Menurut salah seorang putra Manggopoh, Joni Putra Dt. Bintaro Hitam, yang juga anggota DPRD Kabupaten Agam, hari ini—15 Juni 2025—merupakan momen bersejarah bagi Anak Nagari Manggopoh, Kabupaten Agam, Sumatera Barat.

Karena pada tanggal yang sama 117 tahun yang lalu, tanah Minangkabau menyaksikan sebuah perlawanan heroik terhadap penjajahan Belanda, yang tercatat dalam sejarah sebagai Perang Manggopoh.

Perlawanan itu bukan sekadar pertarungan fisik, melainkan simbol letupan amarah rakyat terhadap penindasan kolonial, khususnya kebijakan belasting (pajak langsung) yang dipaksakan oleh pemerintah Hindia Belanda.

Pajak itu tidak hanya membebani secara ekonomi, tetapi juga melukai harga diri dan kedaulatan masyarakat lokal.

Dipimpin oleh seorang pejuang perempuan tangguh, Siti Manggopoh, rakyat bangkit dengan keberanian luar biasa.
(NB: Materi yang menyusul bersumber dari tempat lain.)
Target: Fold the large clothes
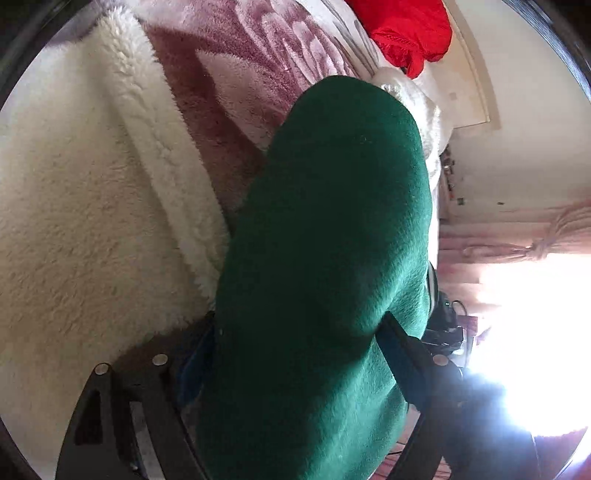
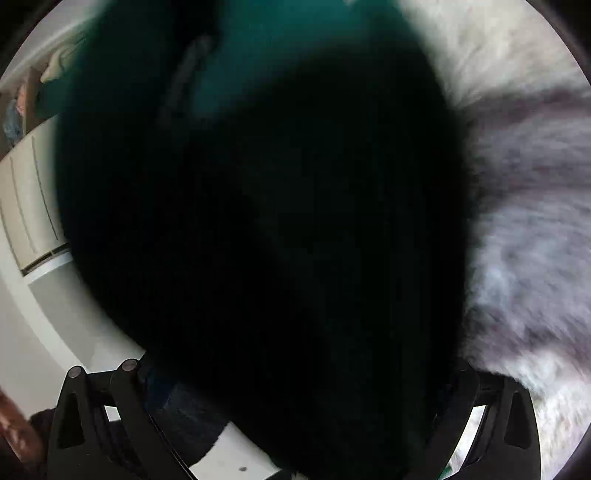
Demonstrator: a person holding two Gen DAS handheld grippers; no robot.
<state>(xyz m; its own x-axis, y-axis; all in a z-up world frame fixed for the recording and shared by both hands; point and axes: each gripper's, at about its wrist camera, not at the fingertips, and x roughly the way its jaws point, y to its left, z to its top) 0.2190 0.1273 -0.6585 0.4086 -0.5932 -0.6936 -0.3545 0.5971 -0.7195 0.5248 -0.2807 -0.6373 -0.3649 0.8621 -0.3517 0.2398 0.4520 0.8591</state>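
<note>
A bed covered with a pink and white plush blanket [image 1: 236, 62] fills the background, with pale walls and a sunlit curtained window [image 1: 532, 317] off to the right of the left gripper. A cream fleece garment [image 1: 74, 206] lies on the blanket to the left of that gripper, and a red cloth [image 1: 410, 33] sits far ahead of it near the bed's edge. The left gripper [image 1: 299, 332] stands fairly wide, with a thick fold of the green fleece garment [image 1: 332, 221] bulging up between its fingers and reaching forward from them. The right gripper [image 2: 295, 387] stands wide open; the same green fabric [image 2: 258, 203], dark and blurred, hangs right in front of it and fills the space between its fingers, the blanket showing to its right.
</note>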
Bersama para pemuda, mereka menyerbu markas kontrolir Belanda, membakar gudang logistik, dan meruntuhkan pos-pos penjajah. Dengan senjata seadanya, mereka memilih bertempur habis-habisan demi martabat dan tanah air.

“Siti Manggopoh bukan hanya pejuang, tapi juga simbol keberanian perempuan Minang yang berdiri sejajar dalam perjuangan,” ujar Joni Putra Dt. Bintaro Hitam.

Menurutnya, sejarah Perang Manggopoh adalah warisan tak ternilai yang harus terus dijaga. Perlawanan itu merupakan ledakan keberanian rakyat kecil yang muak terhadap ketidakadilan.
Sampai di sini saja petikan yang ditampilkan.